Petrosyan v. Prince Corp. CA2/8

223 Cal. App. 4th 587
CourtCalifornia Court of Appeal
DecidedJanuary 2, 2014
DocketB244274
StatusUnpublished
Cited by17 cases

This text of 223 Cal. App. 4th 587 (Petrosyan v. Prince Corp. CA2/8) is published on Counsel Stack Legal Research, covering California Court of Appeal primary law. Counsel Stack provides free access to over 12 million legal documents including statutes, case law, regulations, and constitutions.

Bluebook
Petrosyan v. Prince Corp. CA2/8, 223 Cal. App. 4th 587 (Cal. Ct. App. 2014).

Opinion

Opinion

RUBIN, Acting P. J.

Atom Petrosyan appeals from the judgment entered after the trial court granted a second mistrial and dismissed without prejudice his appeal of a Labor Commission unpaid wages award. We reverse because the second mistrial should not have been granted and remand for further proceedings.

FACTS AND PROCEDURAL HISTORY

The Labor Commissioner awarded Atom Petrosyan almost $12,700 for unpaid regular and overtime wages from his former employer, Prince Corporation, doing business as Sherman Car Wash. Petrosyan believed he was owed a total of more than $54,000 and appealed by way of a trial de novo in the superior court. (Lab. Code, § 98.2.)

Petrosyan represented himself at trial through an Armenian-language interpreter. In advance of the first trial, Petrosyan told Prince’s lawyer that he intended to introduce evidence that Prince had settled with nine other car wash employees who had sued for unpaid wages. Defense counsel said the evidence was more prejudicial than probative and asked the trial court to exclude it. The trial court asked Petrosyan if he intended to admit evidence of “that prior lawsuit?” Petrosyan said Prince had paid $225,000 to settle the dispute. The trial court asked again whether Petrosyan would try to “tell the jury about that lawsuit. . . ?”

When Petrosyan answered yes, the court asked why that evidence was relevant. Petrosyan answered, “Because I used to work with those employees *590 who make the lawsuits and he promised to give me the car wash after five years of working there. That’s why I didn’t go on the lawsuit with them at the time.” The trial court told Petrosyan that his action was for unpaid wages only, not for breach of an agreement to obtain the car wash. It granted the defense motion in limine, stating: “From what you’ve been able to tell me so far, I don’t see any link between that lawsuit and this lawsuit.

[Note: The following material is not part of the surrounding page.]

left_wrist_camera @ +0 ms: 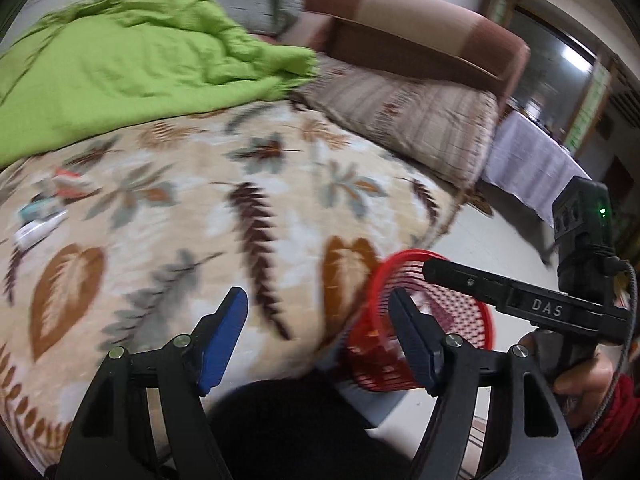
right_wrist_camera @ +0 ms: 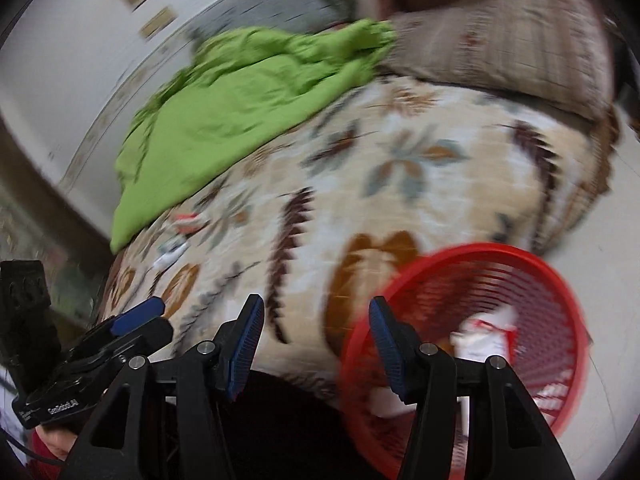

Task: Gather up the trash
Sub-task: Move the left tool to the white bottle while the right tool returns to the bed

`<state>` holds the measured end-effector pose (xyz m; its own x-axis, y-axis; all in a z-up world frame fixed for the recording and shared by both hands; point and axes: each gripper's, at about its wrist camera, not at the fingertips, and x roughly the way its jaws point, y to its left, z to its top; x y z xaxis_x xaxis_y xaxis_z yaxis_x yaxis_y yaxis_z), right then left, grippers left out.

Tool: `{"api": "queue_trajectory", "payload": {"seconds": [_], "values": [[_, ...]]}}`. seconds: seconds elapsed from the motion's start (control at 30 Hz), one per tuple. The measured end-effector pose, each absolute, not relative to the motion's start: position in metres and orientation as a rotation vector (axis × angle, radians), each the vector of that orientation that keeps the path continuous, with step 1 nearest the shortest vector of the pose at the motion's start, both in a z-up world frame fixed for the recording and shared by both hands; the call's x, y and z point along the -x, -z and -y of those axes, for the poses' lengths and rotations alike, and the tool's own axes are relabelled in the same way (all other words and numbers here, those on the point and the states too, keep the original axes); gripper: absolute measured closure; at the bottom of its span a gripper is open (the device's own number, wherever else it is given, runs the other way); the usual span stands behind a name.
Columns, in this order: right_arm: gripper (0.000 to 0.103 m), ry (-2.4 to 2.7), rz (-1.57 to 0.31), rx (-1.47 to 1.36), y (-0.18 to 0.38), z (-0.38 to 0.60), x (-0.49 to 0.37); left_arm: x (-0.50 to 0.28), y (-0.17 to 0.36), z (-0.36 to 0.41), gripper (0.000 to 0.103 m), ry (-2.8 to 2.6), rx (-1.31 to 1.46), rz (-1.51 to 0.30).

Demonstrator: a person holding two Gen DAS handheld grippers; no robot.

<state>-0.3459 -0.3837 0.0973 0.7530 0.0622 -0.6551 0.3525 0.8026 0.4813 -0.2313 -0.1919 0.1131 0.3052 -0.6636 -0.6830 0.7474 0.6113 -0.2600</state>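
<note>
Jaws of both grippers, left gripper (left_wrist_camera: 318, 316) and right gripper (right_wrist_camera: 316, 326), gape empty; one red basket (right_wrist_camera: 532, 280), three scraps (left_wrist_camera: 44, 216).

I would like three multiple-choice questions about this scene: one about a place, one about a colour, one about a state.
1. Where does the red plastic mesh basket stand?
A. on the bed
B. on the floor beside the bed
C. on the pillow

2. What colour is the crumpled cloth lying on the leaf-patterned blanket?
A. green
B. blue
C. black

3. How is the right gripper?
A. shut on a wrapper
B. shut on the basket rim
C. open, with nothing between its fingers

Answers:
1 B, the basket sits on pale floor at the bed's edge.
2 A, the cloth is bright green in both views.
3 C, its blue pads stand apart with only background between them.
</note>
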Motion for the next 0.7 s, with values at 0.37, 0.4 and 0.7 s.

So you are not allowed to tell the jury about that lawsuit in this case.”

Petrosyan began his opening statement by talking about the harsh conditions under which he supposedly worked. Defense counsel objected when he said “there were many workers as I was in the same condition. And some of those—.” As defense counsel continued to object and the translator asked to be allowed to translate, Petrosyan went on to say, “[a]nd some of those workers that worked there from 2006 to 2008 filed the claim . . . . [f] . . . —for $225,000.”

Defense counsel objected that the statement was prejudicial. After having the jury leave the courtroom, the trial court had Petrosyan confirm that he had been directed not to mention that lawsuit. The following colloquy occurred:

“THE COURT: So what makes you think that you can bring that up to this jury now?
“MR. PETROSYAN: Without those prior cases, I can’t present my present case.
“THE COURT: Mr. Petrosyan, I run this court, not you. If I tell you it doesn’t come in, it doesn’t come in.”

After Petrosyan apologized, the court turned to defense counsel and said, “I think you have grounds for mistrial.” Defense counsel then moved for a mistrial, which the trial court granted, warning Petrosyan that “[i]f this happens again, I’m going to dismiss your case.”

A second trial began in front of a new jury on August 21, 2012. Before jury selection began, defense counsel asked to renew his motion in limine “to preclude Mr. Petrosyan from introducing any evidence relating to any prior trials or settlements regarding my client . . . .” The trial court granted that motion, instructing Petrosyan “just like you did in the last trial, that you may not mention to this jury any lawsuit involving this defendant or this corporation. The last time we did this you stood up and told them, in spite of my instructions, about a lawsuit which had happened previously and which had been settled. You are not allowed to do that.” Petrosyan said he understood what he had just been told.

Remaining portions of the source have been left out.